Segment Start: Information given

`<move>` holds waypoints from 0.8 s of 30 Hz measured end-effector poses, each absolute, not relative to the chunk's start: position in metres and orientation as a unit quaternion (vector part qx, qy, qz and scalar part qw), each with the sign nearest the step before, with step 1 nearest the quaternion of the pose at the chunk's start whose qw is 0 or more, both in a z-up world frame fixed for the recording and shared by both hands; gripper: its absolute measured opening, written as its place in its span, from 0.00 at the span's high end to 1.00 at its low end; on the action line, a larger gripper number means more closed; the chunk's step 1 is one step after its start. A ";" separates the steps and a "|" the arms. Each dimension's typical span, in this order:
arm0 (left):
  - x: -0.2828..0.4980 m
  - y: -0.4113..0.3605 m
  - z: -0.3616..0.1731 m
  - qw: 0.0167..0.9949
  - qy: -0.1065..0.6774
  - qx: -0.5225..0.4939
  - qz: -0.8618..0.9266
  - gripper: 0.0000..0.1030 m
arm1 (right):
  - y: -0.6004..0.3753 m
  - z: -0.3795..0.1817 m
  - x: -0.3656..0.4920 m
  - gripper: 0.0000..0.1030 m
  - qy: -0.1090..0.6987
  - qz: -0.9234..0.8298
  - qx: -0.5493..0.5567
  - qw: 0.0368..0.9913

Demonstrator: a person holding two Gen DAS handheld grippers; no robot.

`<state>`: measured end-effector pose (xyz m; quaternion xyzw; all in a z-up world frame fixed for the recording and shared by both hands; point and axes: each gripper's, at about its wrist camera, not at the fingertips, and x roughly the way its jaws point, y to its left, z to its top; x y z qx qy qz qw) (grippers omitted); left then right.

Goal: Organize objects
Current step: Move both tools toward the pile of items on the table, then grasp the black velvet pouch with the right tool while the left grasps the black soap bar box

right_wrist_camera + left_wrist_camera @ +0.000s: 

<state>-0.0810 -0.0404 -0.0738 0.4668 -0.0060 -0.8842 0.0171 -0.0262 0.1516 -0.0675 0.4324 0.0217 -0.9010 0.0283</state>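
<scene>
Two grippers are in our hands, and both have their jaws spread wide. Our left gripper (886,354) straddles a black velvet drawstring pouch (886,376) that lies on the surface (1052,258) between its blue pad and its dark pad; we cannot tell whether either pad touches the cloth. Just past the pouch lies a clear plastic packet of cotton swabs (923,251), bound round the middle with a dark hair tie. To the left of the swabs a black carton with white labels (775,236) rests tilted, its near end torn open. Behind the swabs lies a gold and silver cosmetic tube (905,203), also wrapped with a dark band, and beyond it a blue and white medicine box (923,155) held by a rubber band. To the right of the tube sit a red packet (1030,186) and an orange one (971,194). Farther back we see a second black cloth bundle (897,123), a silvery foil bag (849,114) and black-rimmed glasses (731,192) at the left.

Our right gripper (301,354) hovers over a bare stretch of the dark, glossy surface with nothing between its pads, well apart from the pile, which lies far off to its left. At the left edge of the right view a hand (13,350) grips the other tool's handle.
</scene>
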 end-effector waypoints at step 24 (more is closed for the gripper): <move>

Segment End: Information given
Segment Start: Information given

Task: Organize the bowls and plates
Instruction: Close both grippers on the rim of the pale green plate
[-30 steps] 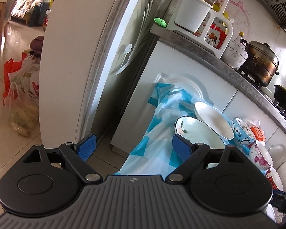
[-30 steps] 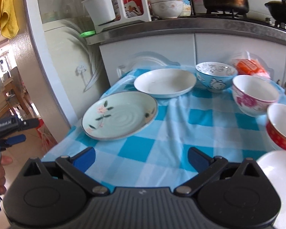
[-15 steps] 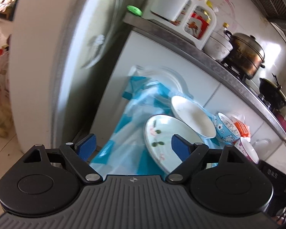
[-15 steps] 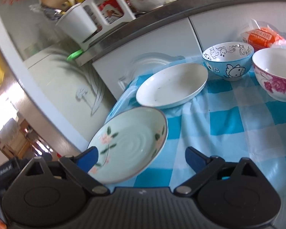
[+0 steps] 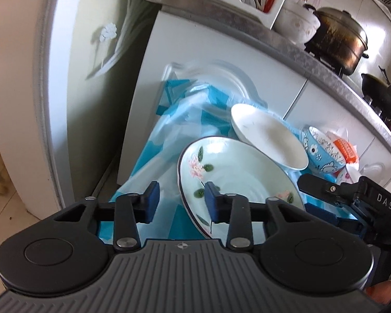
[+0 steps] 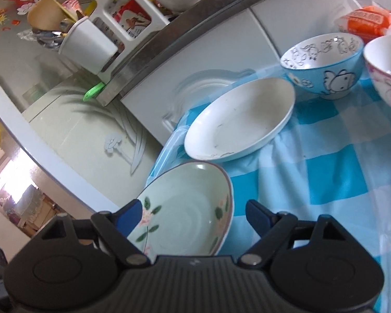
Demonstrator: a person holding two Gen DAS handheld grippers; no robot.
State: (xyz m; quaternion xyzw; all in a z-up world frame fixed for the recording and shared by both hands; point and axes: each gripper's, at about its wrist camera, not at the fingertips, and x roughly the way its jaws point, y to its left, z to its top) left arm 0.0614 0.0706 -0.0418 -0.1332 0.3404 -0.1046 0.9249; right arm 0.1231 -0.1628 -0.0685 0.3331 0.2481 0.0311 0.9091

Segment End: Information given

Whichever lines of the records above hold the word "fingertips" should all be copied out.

`<state>`: measured end-effector pose (xyz m; quaternion xyzw; all in a z-up world frame fixed for the recording and shared by both hands; point and axes: each gripper's, at about its wrist camera, not at the fingertips, and x roughly the way its jaws point, y to its left, z to its top; x y z qx qy qz qw) (grippers omitted); left then right.
State: (xyz m; quaternion xyzw; all in a z-up world frame fixed for the recording and shared by both hands; point and axes: each gripper's, at about its wrist camera, not at the fingertips, and x roughly the way its jaws point, y to its left, z to its top) left arm 0.0614 0.0706 -0.0418 -0.1332 0.3404 -0.1046 0.9249; right arm 0.1231 -0.1628 -0.0685 0.3331 0.2481 0.0311 0.9091

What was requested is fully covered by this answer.